Will this latest debate make a measurable difference in the outcome of the election? Probably not; vice-presidential debates rarely, if ever, do. But something significant may have happened last night, and it involves what usually turns out to matter, if anything does, from televised debates: the parts of their personalities and identities each candidate purposefully or unintentionally conveyed.
If vice-presidential debates are remembered at all, it’s usually for stage-business drama or rhetorical zingers. The most famous case is Lloyd Bentsen’s “Senator, you’re no Jack Kennedy” dressing-down of Dan Quayle in 1988. But that line of Bentsen’s, which lastingly affected Quayle’s reputation, didn’t dent the vote share for the Republican ticket that year. (Quayle and George H. W. Bush won in an Electoral College landslide, 426 votes to 111.) The similarly instant-classic moment from last night’s debate was when a black housefly camped on the snow-white hair of an unaware Mike Pence for two full minutes. Depending on how the election turns out, this will eventually be seen as a minor embarrassment, comparable to toilet paper on your shoe (if Pence and Donald Trump should win), or on the contrary as an overobvious portent (if they lose), without itself making either outcome more likely.
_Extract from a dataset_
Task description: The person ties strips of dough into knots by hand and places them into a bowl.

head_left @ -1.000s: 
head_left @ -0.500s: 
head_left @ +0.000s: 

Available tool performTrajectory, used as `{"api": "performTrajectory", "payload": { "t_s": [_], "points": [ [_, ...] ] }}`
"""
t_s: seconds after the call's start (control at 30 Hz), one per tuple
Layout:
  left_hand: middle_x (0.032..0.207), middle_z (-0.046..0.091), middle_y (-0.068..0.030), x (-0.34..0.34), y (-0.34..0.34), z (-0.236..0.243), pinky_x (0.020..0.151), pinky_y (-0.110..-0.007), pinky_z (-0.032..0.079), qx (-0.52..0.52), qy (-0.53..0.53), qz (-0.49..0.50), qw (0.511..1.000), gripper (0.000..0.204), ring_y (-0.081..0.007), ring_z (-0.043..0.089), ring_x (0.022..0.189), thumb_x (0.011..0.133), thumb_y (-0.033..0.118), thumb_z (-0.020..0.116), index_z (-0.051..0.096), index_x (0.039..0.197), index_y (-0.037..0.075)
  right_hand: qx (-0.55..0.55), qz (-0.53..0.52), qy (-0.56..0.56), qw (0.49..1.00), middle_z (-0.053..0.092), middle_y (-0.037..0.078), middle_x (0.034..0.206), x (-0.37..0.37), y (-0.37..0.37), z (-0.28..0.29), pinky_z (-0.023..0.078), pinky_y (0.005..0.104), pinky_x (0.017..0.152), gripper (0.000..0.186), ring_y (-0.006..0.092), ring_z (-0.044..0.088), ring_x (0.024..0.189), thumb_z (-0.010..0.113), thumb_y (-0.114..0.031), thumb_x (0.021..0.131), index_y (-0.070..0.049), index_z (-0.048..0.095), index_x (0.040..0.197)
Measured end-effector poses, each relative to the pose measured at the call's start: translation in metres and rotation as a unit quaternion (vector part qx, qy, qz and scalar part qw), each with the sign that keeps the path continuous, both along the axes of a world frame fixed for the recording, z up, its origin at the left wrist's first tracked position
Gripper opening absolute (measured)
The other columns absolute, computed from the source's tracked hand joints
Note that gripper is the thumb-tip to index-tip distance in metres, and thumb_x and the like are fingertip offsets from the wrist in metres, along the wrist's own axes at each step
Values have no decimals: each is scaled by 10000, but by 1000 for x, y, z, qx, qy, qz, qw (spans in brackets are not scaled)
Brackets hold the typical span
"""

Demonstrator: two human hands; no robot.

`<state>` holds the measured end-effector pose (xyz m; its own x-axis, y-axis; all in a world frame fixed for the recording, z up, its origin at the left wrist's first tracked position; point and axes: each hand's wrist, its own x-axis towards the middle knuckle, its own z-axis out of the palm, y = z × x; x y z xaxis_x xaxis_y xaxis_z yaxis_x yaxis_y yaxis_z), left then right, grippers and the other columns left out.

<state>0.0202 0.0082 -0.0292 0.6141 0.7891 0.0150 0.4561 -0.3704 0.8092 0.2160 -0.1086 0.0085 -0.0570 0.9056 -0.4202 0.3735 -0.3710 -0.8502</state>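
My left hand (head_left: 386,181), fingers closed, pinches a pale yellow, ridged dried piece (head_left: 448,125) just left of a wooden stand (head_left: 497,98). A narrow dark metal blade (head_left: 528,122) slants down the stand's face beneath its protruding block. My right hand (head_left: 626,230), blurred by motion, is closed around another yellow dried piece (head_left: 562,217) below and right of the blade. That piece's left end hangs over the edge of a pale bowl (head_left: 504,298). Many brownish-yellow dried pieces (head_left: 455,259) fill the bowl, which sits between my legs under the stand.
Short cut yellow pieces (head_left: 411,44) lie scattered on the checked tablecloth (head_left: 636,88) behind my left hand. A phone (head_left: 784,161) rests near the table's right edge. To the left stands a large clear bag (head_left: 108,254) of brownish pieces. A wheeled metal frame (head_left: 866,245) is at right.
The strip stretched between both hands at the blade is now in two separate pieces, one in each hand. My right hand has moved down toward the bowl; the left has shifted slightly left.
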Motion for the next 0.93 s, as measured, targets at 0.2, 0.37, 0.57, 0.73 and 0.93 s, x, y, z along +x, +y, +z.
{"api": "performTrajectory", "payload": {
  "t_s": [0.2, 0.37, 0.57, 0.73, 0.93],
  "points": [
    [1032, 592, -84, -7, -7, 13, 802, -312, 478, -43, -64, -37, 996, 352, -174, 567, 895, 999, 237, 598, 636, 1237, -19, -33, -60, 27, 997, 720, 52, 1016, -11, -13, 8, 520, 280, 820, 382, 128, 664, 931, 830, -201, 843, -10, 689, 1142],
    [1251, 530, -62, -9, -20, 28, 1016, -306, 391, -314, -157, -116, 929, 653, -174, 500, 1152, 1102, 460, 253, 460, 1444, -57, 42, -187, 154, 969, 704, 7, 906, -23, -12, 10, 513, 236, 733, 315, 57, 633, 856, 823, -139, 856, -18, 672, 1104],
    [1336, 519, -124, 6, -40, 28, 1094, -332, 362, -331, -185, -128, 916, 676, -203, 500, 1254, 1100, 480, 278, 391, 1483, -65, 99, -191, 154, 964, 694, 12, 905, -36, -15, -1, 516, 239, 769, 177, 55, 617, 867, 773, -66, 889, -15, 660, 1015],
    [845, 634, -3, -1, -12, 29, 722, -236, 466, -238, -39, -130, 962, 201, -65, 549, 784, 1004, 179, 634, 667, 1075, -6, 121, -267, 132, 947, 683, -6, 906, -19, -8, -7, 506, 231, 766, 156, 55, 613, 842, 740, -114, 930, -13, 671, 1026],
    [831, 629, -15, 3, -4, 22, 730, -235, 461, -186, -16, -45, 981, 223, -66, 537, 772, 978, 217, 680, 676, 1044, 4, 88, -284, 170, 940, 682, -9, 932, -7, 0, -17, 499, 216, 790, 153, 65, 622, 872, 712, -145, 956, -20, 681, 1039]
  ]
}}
When rhetoricians go back to study the transcript, I think they’ll find a number of carefully prepared and effective lines. To me, the debate-prep work that had gone into crafting responses was easier to notice from Harris than from Pence. This was partly because Harris herself is a fresher and less familiar figure on the national scene; partly because Pence’s answers were mostly versions of what we’ve heard so often in Trump rally speeches; but mainly because Harris generally at least began her answers with a response to the question that had been asked. By contrast, Pence frequently brushed aside the question and talked about whatever he liked.